Ainsi, 39% des infirmiers* interrogés déclarent avoir fait face à des réflexions inappropriées ou dégradantes "du fait de leur genre", 21% ont subi des outrages sexistes et 4% des agressions sexuelles. De plus, 0.13% ont été victimes de viols. Des faits qui ont "un impact considérable" (pour 34% des sondés) sur la vie personnelle et professionnelle de ces soignants : 24% estiment qu'ils ont eu des effets sur leur vie sociale ou intime, 37% confient qu'ils ont fait naître chez eux un sentiment d'insécurité au travail et 19% que cela a détérioré leurs relations professionnelles. De plus, 14% des répondants déclarent que ces VSS ont eu des répercussions sur leur rapport au travail (absentéisme et démotivation) et qu'elles ont provoqué (pour 12%) leur changement de secteur d'activité.  

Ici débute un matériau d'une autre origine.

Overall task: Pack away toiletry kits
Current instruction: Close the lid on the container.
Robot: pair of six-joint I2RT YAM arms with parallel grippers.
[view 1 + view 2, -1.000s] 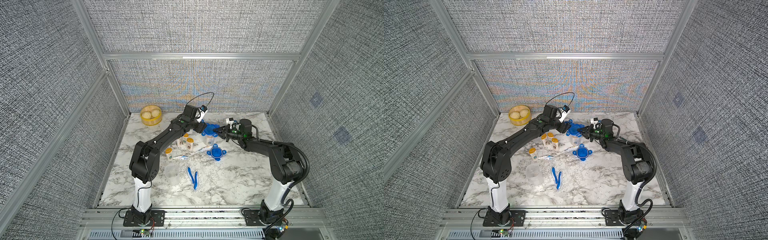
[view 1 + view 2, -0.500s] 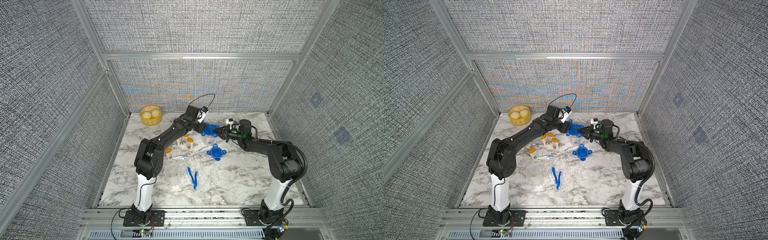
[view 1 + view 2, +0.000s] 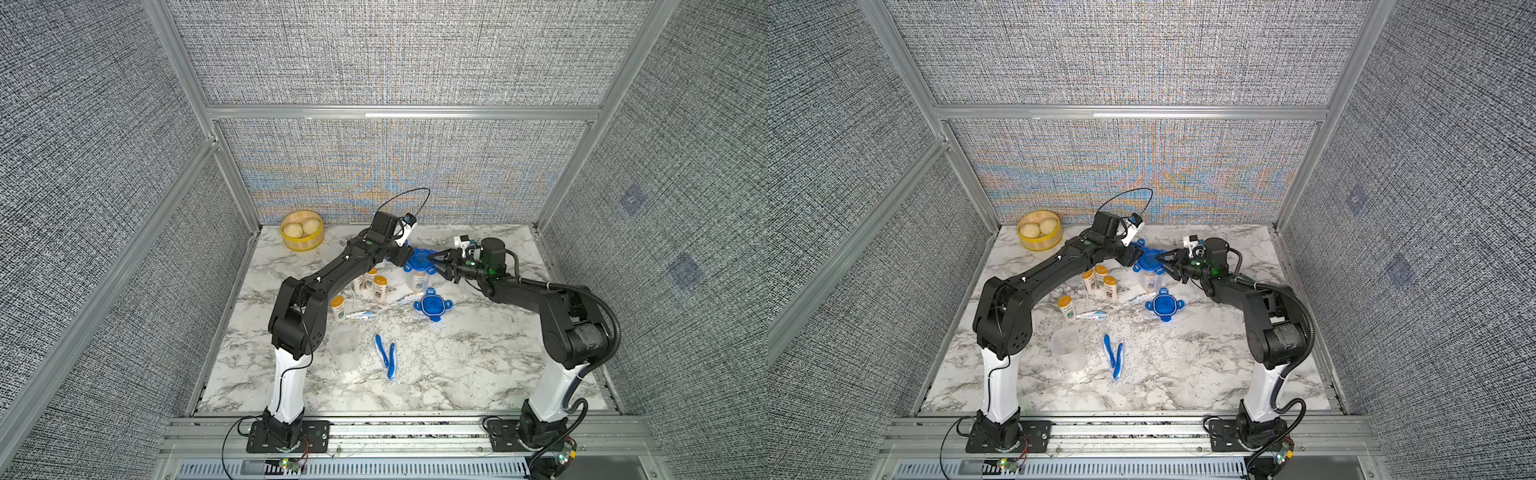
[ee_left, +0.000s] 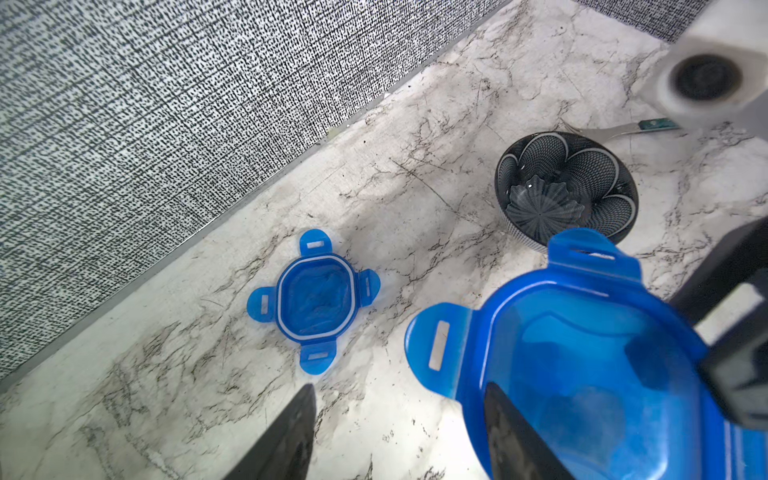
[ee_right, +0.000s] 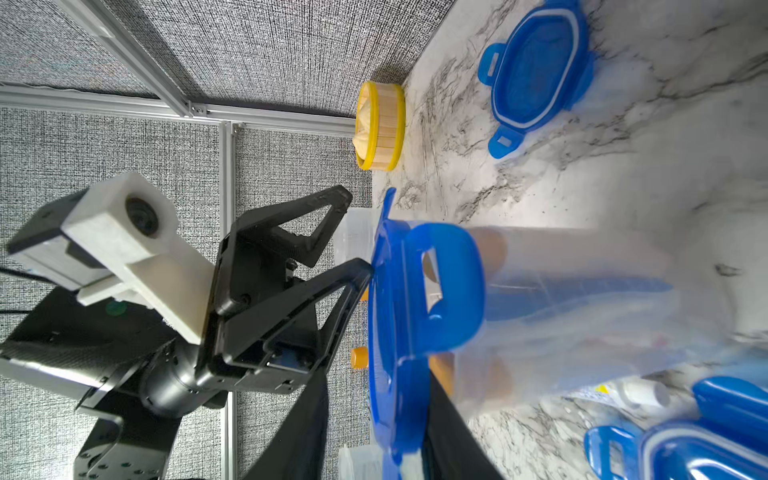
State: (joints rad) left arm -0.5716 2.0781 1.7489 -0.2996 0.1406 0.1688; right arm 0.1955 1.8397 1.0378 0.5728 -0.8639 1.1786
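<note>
Starting at the left gripper (image 5: 355, 230), we see black, open-framed fingers spread wide, one tip touching the top of the lid (image 3: 419, 261). The right gripper (image 3: 435, 263) meets that lid from the right. Its jaws are parted to either side of the rim with a gap showing, so they pinch nothing.

The lid is glossy blue plastic, a rounded square with four slotted tabs. It sits on an upright clear cup (image 5: 582, 291) at the far middle of the veined marble table (image 3: 478, 353). Through the cloudy wall we make out an orange cap and something blue, both blurred.

A second lid (image 3: 432, 306) lies flat just nearer, and a third lid (image 4: 313, 301) lies by the far wall. Left of the cup stand three white, orange-capped bottles (image 3: 380, 286). A fourth bottle (image 3: 337, 307) and two tubes (image 3: 361, 316) lie nearer. Two blue toothbrushes (image 3: 384, 355) lie beside a second cup (image 3: 343, 340). A yellow basket (image 3: 302, 230) at far left holds two buns, and a dark petal-shaped dish (image 4: 565, 195) sits near the far wall.
</note>
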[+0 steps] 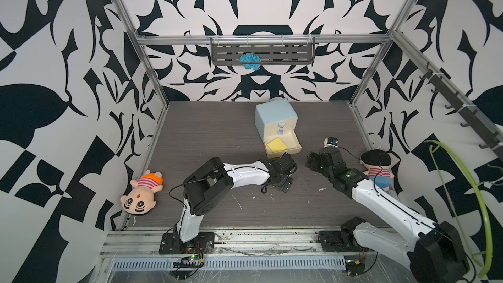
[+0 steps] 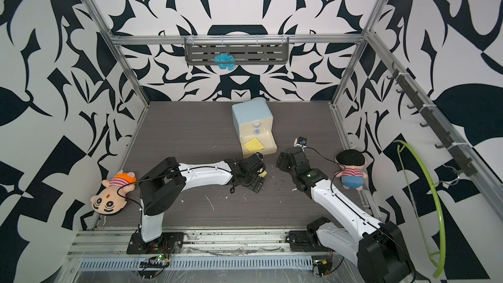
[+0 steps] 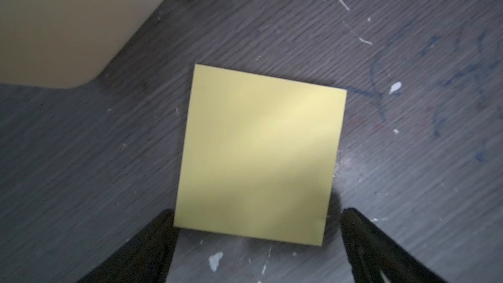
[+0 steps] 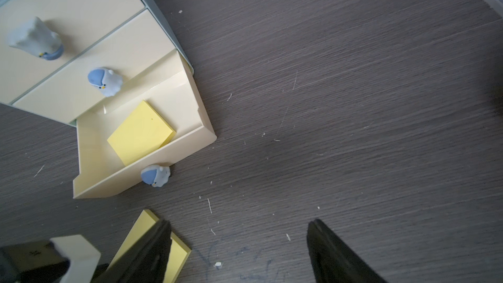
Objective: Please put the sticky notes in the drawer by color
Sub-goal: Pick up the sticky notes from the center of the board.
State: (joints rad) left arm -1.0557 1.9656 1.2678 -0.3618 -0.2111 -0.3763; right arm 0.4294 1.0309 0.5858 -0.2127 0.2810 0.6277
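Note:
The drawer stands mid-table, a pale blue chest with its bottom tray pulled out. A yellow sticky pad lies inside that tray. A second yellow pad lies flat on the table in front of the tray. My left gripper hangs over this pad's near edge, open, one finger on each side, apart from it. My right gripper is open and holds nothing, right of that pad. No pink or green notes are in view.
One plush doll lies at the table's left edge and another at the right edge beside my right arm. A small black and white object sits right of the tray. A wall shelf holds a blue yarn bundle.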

En revanche, 38% des infirmiers sondés déclarent n'avoir entrepris aucune démarche face aux VSS. Ceux qui ont agi se sont d'abord tournés vers leurs collègues (57%) et leurs proches (39%) mais sans saisir les autorités. Seules 2% des victimes ont porté plainte ou ont déposé une main courante. Seuls 11% des infirmiers exerçant en établissements de santé ont accompli les démarches au sein de leur service ou de leur structure. Une forme de "résignation" ou de "fatalisme", note l'Ordre : 36% ont peur des répercussions sur leur exercice ou leur carrière et 19% d'un manque d'information sur les moyens d'actions et 28% craignent de ne pas être entendus.  

46% des répondants disent "plutôt ne pas connaître" leurs droits et démarches possibles s'ils étaient victimes de VSS, et 18% disent ne pas les connaître du tout. 

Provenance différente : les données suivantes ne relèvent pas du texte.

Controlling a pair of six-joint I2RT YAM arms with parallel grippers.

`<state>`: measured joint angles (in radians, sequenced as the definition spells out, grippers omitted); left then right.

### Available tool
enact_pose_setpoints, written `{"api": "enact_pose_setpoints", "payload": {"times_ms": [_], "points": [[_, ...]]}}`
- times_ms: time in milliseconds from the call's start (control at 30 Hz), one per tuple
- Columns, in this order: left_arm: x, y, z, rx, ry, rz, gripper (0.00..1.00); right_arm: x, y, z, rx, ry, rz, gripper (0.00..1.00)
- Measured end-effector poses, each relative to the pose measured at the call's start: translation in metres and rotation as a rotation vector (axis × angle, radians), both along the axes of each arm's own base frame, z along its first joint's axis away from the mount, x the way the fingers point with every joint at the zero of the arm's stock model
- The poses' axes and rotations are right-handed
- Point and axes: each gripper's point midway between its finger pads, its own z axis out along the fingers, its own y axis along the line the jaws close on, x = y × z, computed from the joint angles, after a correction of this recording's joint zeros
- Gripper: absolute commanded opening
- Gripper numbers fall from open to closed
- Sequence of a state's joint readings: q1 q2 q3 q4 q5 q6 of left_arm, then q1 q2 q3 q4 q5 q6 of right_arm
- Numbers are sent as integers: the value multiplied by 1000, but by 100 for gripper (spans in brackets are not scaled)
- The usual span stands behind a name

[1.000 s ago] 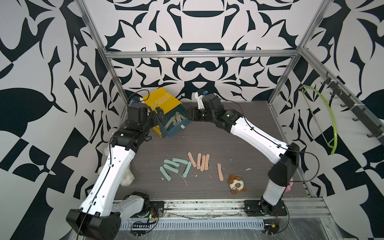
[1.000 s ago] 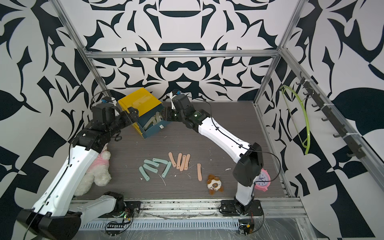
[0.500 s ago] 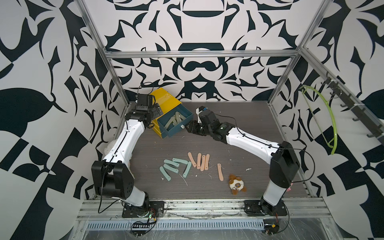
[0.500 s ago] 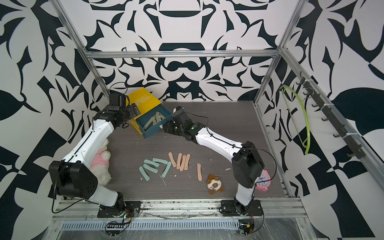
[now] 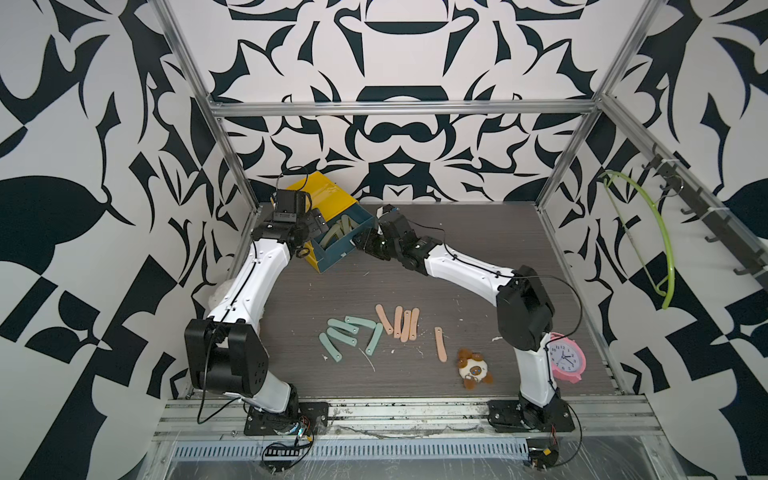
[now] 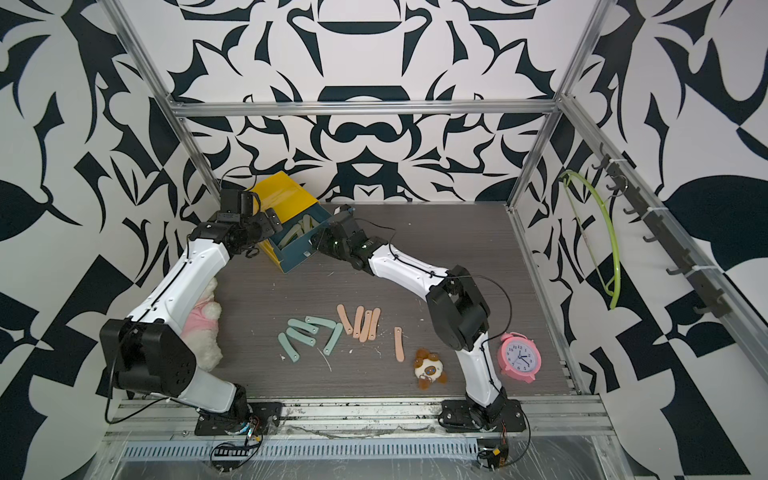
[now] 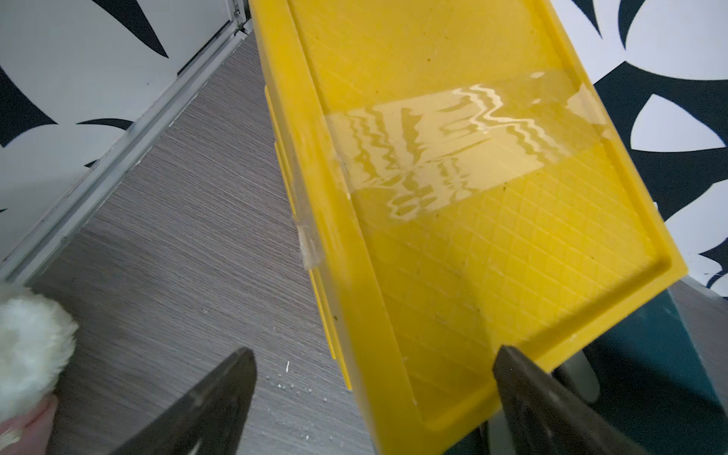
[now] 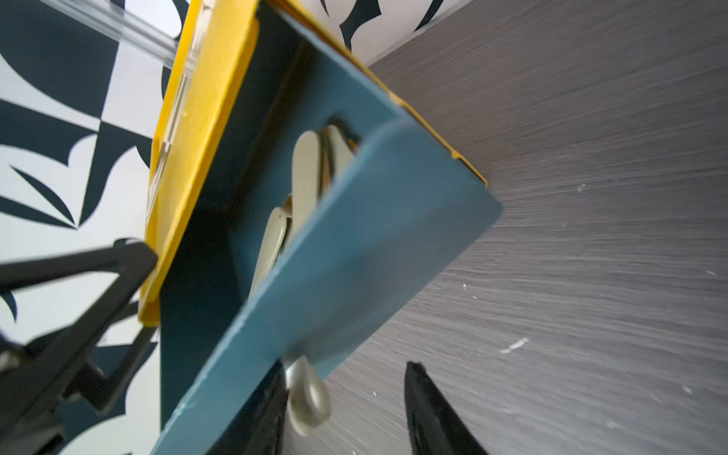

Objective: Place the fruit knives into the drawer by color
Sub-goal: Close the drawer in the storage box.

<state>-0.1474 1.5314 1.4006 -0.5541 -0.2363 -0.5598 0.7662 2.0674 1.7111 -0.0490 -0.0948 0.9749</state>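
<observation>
Several olive-sage fruit knives [image 5: 332,237] were seen lying in the blue drawer [image 5: 340,255], which stood pulled out of the yellow cabinet [image 5: 322,197] at about eleven o'clock on the table [image 5: 478,232]. Mint-teal fruit knives [image 5: 357,322] and peach-pink fruit knives [image 5: 406,325] were scattered toward six o'clock, with a brown plush toy [image 5: 473,369] and a pink alarm clock [image 5: 566,360] at five o'clock. The left gripper [image 7: 376,354] was held spread wide and empty over the cabinet's corner. The right gripper [image 8: 344,368] was held partly spread at the drawer front, with the ring pull [image 8: 309,398] unclamped beside one finger.
</observation>
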Motion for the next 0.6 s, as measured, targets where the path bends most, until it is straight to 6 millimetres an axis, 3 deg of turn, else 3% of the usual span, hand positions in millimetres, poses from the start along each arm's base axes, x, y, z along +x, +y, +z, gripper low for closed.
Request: {"api": "enact_pose_setpoints", "payload": {"times_ms": [600], "points": [[0, -5, -3, -72, -32, -5, 99, 50, 40, 1, 157, -10, -43, 53]]}}
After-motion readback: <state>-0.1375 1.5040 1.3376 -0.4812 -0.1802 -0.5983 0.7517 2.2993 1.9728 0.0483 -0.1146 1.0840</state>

Culture carabine et culture du silence

Pour 71% des répondants, la culture carabine représente le facteur principal ayant mené à ces violences sexistes et sexuelles. Pour 59%, ce sont plutôt des "rapports hiérarchiques et fonctionnels déséquilibrés" et 53% pointent du doigt la "culture du silence qui reste prégnante au sein des établissements de santé".  

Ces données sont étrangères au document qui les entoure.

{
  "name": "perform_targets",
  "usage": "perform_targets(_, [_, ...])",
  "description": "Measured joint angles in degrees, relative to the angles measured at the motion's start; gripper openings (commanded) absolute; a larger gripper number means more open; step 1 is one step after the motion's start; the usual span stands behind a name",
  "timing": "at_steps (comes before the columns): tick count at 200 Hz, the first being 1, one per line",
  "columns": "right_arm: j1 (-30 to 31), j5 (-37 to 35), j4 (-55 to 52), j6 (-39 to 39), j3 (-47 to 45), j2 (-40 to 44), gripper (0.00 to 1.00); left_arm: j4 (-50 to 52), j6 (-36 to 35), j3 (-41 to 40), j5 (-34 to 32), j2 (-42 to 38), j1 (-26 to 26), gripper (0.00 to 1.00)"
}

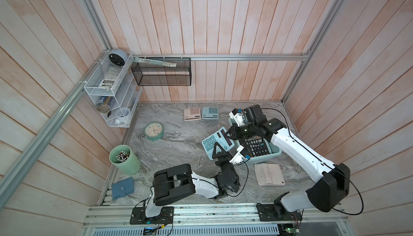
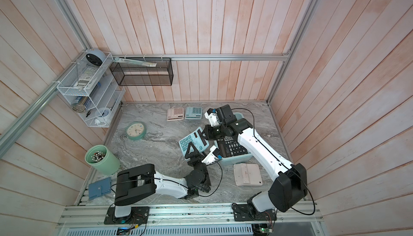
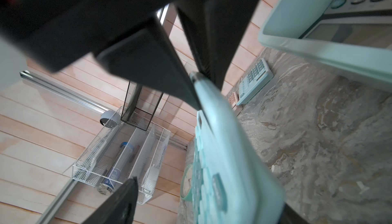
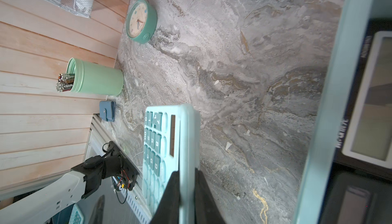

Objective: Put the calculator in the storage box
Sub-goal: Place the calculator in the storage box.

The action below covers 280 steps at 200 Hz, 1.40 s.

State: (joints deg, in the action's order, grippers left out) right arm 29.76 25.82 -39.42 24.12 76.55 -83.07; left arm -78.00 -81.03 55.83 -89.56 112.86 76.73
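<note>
Right claw (image 4: 187, 171) pinches one edge of the pale teal plastic calculator (image 1: 211, 143), tilted above the marbled grey surface (image 1: 178, 152); left claw (image 1: 221, 147) stands spread around it. Just beside, near the right edge, the rounded storage box (image 1: 276, 154) holds a black calculator (image 1: 256, 147).

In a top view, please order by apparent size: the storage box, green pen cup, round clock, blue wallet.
1. storage box, though partly hidden
2. pen cup
3. clock and wallet: look about equal, so unranked
</note>
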Motion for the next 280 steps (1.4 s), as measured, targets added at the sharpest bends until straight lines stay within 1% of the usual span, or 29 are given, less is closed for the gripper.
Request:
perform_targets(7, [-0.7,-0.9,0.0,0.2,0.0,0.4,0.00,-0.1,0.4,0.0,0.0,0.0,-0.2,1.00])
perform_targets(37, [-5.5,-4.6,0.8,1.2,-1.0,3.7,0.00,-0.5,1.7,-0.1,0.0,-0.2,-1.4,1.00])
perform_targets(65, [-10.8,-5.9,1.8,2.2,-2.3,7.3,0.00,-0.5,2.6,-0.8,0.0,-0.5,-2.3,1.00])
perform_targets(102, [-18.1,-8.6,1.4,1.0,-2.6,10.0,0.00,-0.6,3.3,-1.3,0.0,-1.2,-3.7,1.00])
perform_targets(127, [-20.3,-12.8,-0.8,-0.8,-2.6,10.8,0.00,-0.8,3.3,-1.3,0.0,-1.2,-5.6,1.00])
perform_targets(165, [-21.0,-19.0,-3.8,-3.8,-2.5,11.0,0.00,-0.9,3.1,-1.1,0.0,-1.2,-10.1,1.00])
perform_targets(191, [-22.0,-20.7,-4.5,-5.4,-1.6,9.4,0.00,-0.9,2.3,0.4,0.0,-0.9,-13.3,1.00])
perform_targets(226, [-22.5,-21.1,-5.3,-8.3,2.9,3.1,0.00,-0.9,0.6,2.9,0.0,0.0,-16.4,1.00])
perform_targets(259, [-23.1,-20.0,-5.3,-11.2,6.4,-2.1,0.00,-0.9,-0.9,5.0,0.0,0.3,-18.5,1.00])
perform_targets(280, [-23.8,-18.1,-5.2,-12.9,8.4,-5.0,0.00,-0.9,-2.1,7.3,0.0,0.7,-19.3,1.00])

Aux yeux des répondants, plusieurs pistes peuvent être explorées pour les aider : renforcer les sanctions administratives pour les auteurs de VSS (54% des sondés), améliorer le traitement des plaintes par une meilleure coordination avec les procureurs de la République (34%), mettre en place des systèmes déclaratifs simplifiés au sein des établissements (32%), intégrer la lutte contre les VSS comme critère d'évaluation dans les grilles de certification et d'évaluation externe des établissements (30%), développer des programmes de sensibilisation et de formation continue sur les VSS pour tout le personnel soignant et administratif (26%), former les infirmiers aux mécanismes de signalement et structures d'aide possibles (25%) ou encore prévenir "par l'information" au sein des établissements et des CPAM quand il s'agit de professionnels libéraux (25%). 

"Changer les mentalités" 

"Face à cette situation grave, il nous faut agir et faire changer les mentalités", exhorte Sylvaine Mazière-Tauran. L'Ordre formule ainsi des propositions pour lutter contre les VSS : prévenir, accompagner et sanctionner. Autrement dit, former tous les professionnels de santé et personnels administratifs aux VSS dès la formation initiale et l'intégrer dans les priorités de la formation continue ; inclure un critère sur la politique de lutte contre les VSS dans les grilles de certification et d'évaluation externe des établissements ; permettre le retrait des professionnels libéraux du domicile en cas de menaces ; mettre en place des sanctions administratives pour éloigner les harceleurs et protéger les victimes ; et mettre en place des systèmes de déclaration et d'accompagnement en établissement mais aussi pour les libéraux.  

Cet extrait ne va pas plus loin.